From Wikipedia, the free encyclopedia

アキディアヌス属
ウイルスを出芽する"A. convivator"
分類
ドメイン : 古細菌 Archaea
: テルモプロテウス界
Thermoproteati
: テルモプロテウス門
Thermoproteota
: テルモプロテウス綱 Thermoprotei
: スルフォロブス目 Sulfolobales
: スルフォロブス科 Sulfolobaceae
: アキディアヌス属
Acidianus
学名
Acidianus Segerer et al. 1986
  • A. ambivalens
  • A. brierleyi
  • A. infernus(タイプ種)
  • A. sulfidivorans

アキディアヌス属Acidianus)は、通性嫌気性・好熱好酸性のクレン古細菌である。

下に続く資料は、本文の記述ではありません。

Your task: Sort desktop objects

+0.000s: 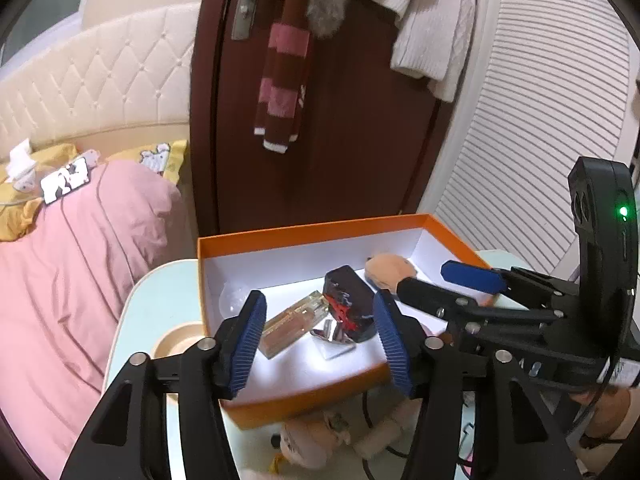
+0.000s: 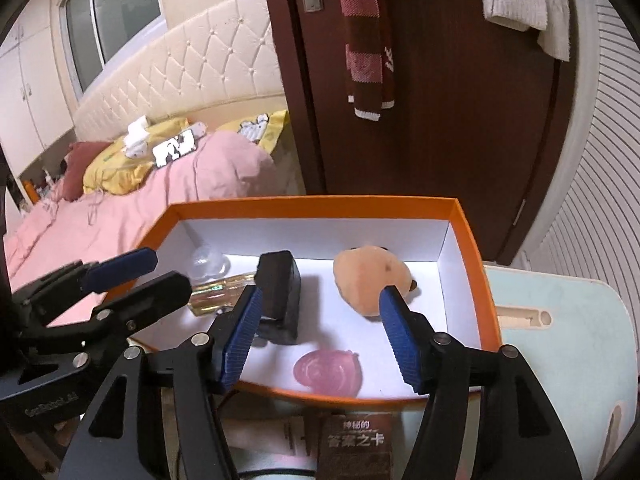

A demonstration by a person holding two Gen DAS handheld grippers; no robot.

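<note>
Both grippers, left [image 1: 320,332] and right [image 2: 320,332], half open, empty, above orange box [image 2: 472,264]; black box [image 2: 280,292] beside right's left pad.

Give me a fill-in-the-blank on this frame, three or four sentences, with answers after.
1. The box on the table has an orange outside and a ____ inside.
2. The striped scarf hangs on the dark ____.
3. Both the left gripper and the right gripper have their jaws ____, holding nothing.
4. The quilt on the bed is ____.

Missing words: white; door; open; pink
</note>
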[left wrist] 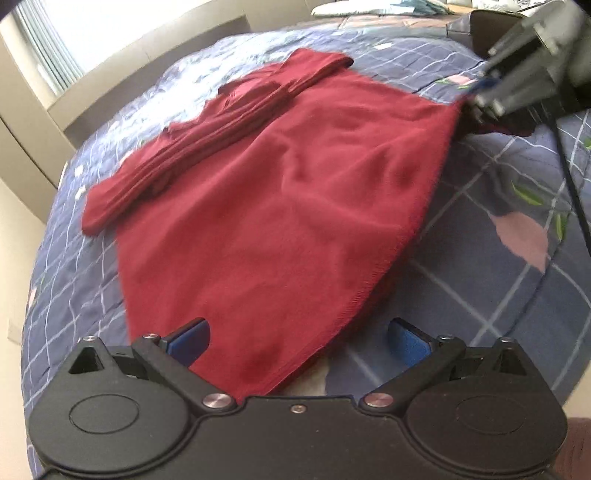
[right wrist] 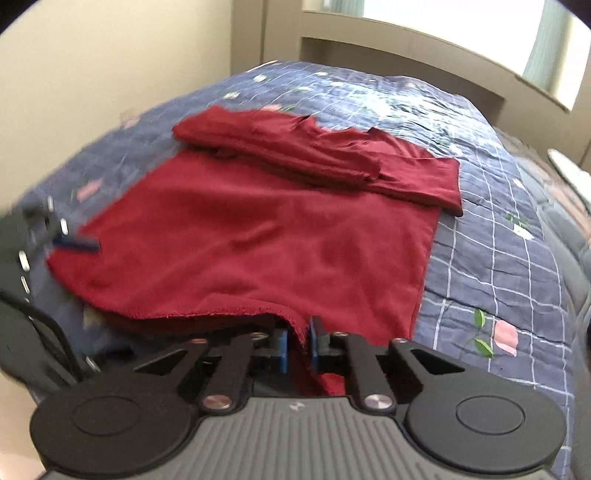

陸上の温泉噴気孔から分離される。代謝や増殖条件は種によって少しずつ異なるが、共通する性質として、やや不規則な形の球菌で、強い酸性と比較的高い温度を好み、好気条件で硫黄を酸化して増殖できる。同科のSulfolobusとよく似た古細菌である。ただし、Sulfolobusが好気的にしか増殖できないのに対し、Acidianusは水素で硫黄を還元(一部種は第二鉄で硫化水素を酸化[1])することによって嫌気的にも増殖できる点で異なっている。また、Sulfolobusと異なり、偏性化学合成独立栄養の種が多く、ペプチドなどの有機物を利用して従属栄養的に増殖できるのはA. brierleyi(好気条件に限る。嫌気条件では従属栄養不可)1種となっている。

増殖pHは、おおむね1~3程度で、最も低いpHで増殖できるのは、A. sulfidivoransの0.35である。これはクレン古細菌として最低となっている[3]。増殖温度は、A. brierleyiが45~75ドと比較的低いが、A. infernusは85~96℃[2]と、この目としてはかなり高い。また、大半の種は運動性を持っていない[1,2,3]。

なお、好気条件で培養したものと、嫌気条件で培養したものでは、菌体の色や保存可能期間が異なるなど性質に違いが出ることが知られている[2,3]。